EXERCISE GOAL: Please take the lines from the one holding "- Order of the" through the one holding "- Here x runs" in the data below and copy them exactly.

SUPPLIED MATERIAL:
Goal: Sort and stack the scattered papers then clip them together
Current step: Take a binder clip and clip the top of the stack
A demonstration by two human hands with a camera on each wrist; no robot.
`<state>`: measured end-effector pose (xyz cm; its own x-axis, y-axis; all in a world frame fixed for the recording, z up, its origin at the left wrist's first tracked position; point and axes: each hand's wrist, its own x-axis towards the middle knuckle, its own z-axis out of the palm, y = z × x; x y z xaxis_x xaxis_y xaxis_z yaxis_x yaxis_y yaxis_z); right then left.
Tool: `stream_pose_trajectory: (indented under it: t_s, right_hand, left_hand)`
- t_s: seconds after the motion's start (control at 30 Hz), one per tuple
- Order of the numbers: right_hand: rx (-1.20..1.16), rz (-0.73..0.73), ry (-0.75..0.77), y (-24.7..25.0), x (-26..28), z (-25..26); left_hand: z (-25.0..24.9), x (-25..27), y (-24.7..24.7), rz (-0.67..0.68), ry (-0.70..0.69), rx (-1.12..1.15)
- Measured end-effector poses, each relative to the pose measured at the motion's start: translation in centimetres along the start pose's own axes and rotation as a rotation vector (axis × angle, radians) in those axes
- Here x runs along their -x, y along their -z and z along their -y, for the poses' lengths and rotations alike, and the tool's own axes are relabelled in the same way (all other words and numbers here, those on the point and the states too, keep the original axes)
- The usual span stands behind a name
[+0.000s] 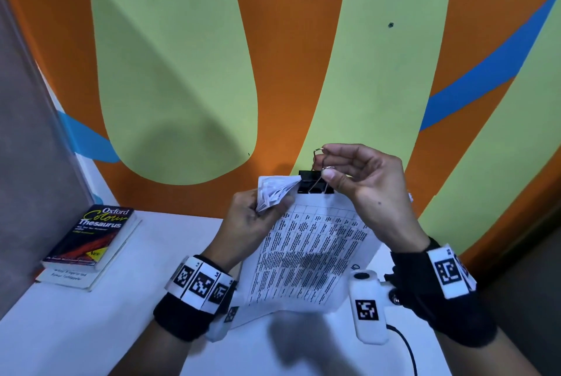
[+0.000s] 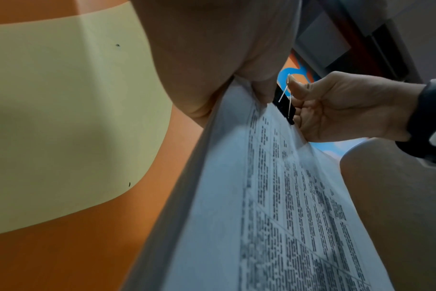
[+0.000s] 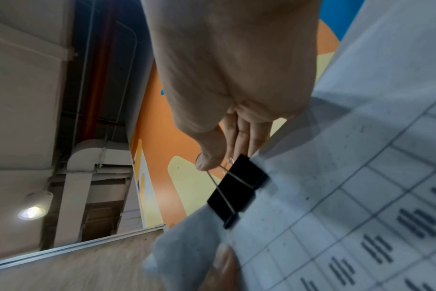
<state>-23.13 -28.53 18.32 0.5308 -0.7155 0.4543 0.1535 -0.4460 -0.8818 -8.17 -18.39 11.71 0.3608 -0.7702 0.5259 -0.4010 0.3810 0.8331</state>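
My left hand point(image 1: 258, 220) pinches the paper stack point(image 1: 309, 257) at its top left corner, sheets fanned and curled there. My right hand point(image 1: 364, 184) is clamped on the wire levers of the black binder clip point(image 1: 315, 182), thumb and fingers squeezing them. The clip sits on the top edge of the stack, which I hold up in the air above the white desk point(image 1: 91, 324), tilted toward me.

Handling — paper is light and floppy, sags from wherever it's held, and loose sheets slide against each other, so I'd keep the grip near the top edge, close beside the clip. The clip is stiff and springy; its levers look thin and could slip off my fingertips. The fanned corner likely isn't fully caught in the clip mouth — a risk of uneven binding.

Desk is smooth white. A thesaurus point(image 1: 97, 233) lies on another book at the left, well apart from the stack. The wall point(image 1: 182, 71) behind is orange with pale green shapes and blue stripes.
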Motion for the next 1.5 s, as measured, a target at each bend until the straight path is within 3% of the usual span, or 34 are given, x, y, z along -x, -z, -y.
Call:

WRITTEN RESPONSE:
- Order of the numbers: right_hand: rx (-1.20..1.16), rz (-0.73..0.73), ry (-0.75..0.77), y (-24.7..25.0), x (-26..28), z (-25..26); left_hand: z (-25.0..24.9), x (-25..27), y (-24.7..24.7), rz (-0.67..0.68), ry (-0.70..0.69), rx (-1.12..1.15)
- Measured end-effector poses, each relative to the pose measured at the motion's start: translation in centimetres along the start pose's own axes and rotation as a rotation vector (axis × angle, radians) in those axes
- Here x runs along their -x, y along their -z and z along their -y, for the poses' lengths and rotations alike, and the tool's own axes are relabelled in the same way (all other words and numbers here, those on the point and the states too, keep the original axes)

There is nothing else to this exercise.